El problema es que la misma fórmula que reditúa en la batalla sanitaria es contraproducente en todos los demás asuntos que debe resolver Fernández y su gabinete. Cada semana que pasa sin cerrar los conflictos abiertos acrecienta la presión política, al punto de que un asunto menor en la agenda, como el rescate de Vicentín, sirvió de punto de apoyo para apalancar a una oposición que tiene muy pocos incentivos para mantenerse cohesionada, en medio de revelaciones de espionaje interno, diferencias políticas nunca saldadas y ambiciones que abundan en una tribu que tiene cada vez más caciques y menos indios. El gobierno debería procurar no darles excusas para cerrar filas.
El Congreso parece haberse vuelto un cuello de botella. La virtualidad es un obstáculo insalvable o una excusa perfecta para quienes se resisten a avanzar en la agenda que propone el oficialismo, según a quién se consulte. En el Senado, Cristina Fernández de Kirchner tiene número para afrontar con éxito la mayoría de las votaciones, pero todavía no encontró la llave para aprobar el pliego de Daniel Rafecas como procurador general, que necesita dos tercios. Dicho sea de paso: esta semana la cámara alta sesionó por undécima vez este año y en sólo seis meses superó la marca de todo 2019, cuando gobernaba la actual oposición y no se escuchaban augures del final de la República, como ahora.

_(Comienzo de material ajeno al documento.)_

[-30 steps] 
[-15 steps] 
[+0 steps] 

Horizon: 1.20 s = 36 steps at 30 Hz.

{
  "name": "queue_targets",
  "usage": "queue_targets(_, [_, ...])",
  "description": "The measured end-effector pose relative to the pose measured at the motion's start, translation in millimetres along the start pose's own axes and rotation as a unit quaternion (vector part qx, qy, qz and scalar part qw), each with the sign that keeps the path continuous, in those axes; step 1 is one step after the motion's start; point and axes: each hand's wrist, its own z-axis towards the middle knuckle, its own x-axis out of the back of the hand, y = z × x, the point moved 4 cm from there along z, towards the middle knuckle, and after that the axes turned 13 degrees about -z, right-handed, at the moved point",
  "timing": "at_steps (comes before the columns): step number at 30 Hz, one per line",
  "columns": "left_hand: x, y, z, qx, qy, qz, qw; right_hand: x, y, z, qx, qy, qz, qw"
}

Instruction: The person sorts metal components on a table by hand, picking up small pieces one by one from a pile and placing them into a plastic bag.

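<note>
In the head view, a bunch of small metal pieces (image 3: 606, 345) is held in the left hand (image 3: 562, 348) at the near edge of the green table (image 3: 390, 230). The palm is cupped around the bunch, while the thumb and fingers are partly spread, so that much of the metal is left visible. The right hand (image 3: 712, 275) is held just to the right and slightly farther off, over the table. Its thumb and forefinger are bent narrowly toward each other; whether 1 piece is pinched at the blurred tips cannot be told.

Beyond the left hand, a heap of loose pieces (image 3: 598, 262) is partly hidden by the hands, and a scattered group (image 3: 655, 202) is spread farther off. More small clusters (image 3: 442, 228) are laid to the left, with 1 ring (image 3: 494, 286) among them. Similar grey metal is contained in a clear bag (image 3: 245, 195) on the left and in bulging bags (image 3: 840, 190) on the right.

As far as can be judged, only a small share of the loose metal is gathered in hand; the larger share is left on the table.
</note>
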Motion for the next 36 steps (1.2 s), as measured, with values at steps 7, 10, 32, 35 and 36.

En la cámara baja, sumar cuesta un poco más. Desde Olivos le reprochan a Sergio Massa que no pueda asegurar 129 votos para proyectos clave. En el massismo, por su parte, se quejan porque tienen que defender iniciativas de las que se anotician por los medios y advierten que las mayorías deben construirse antes de hacer los anuncios. Todos tienen un poco de razón. La agenda para las próximas semanas aparece despejada, esperando una decisión política. El dato: ayer, el gobernador de Entre Ríos, Gustavo Bordet, muy cercano a Massa, anunció un impuesto extraordinario que pagarán en su provincia los bancos, los dueños de más de 1000 hectáreas y las droguerías. La necesidad es pragmática.

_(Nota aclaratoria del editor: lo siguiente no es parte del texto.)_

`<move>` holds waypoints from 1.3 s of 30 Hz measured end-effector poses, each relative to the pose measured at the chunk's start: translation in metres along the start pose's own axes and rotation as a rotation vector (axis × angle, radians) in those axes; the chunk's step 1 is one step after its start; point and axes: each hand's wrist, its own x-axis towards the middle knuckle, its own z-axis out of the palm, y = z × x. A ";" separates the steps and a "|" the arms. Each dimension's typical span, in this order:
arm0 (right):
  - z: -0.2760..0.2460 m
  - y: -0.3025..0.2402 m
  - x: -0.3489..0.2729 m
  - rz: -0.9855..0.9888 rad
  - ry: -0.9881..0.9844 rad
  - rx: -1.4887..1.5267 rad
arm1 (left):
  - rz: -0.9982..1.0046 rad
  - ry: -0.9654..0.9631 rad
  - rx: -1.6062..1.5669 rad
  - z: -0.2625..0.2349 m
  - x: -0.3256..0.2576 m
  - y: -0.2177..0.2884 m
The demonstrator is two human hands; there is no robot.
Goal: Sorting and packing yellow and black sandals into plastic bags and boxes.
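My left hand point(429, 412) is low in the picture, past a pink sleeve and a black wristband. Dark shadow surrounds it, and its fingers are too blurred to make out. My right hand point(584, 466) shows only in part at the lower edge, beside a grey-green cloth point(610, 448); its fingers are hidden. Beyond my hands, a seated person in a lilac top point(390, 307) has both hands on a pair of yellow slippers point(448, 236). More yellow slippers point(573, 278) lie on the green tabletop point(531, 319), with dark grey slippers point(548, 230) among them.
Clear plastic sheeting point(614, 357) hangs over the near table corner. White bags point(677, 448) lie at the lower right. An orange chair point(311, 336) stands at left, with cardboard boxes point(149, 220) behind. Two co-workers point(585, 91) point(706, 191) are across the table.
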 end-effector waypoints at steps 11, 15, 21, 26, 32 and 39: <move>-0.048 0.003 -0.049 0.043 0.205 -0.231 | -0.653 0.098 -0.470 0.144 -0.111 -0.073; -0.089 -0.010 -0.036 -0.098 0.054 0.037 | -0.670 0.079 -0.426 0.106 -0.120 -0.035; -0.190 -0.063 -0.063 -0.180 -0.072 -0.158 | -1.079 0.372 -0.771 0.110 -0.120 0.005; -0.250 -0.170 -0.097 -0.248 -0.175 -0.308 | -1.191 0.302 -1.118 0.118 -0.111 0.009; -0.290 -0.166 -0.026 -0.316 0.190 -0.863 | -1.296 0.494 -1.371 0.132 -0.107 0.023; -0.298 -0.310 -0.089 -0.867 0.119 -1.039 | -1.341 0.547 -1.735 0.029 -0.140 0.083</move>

Si no hay sorpresas, en pocos días Fernández podrá anunciar el final exitoso de las negociaciones con los acreedores externos. Finalmente, podrá ponerle el sello de misión cumplida a uno de los pendientes que asumió cuando se hizo cargo de la Casa Rosada. Será un doble triunfo: político y económico, porque el acuerdo dejará las manos libres del ministro de Economía, Martín Guzmán, para implementar un programa económico que permita desandar la crisis. Coincidirá con dos semanas de cuarentena dura que en Olivos esperan que sea el principio del camino de salida de la pandemia. Terminó la primera mitad del año. Empieza una nueva etapa. Es hora de sacar algunas piedras de la mochila.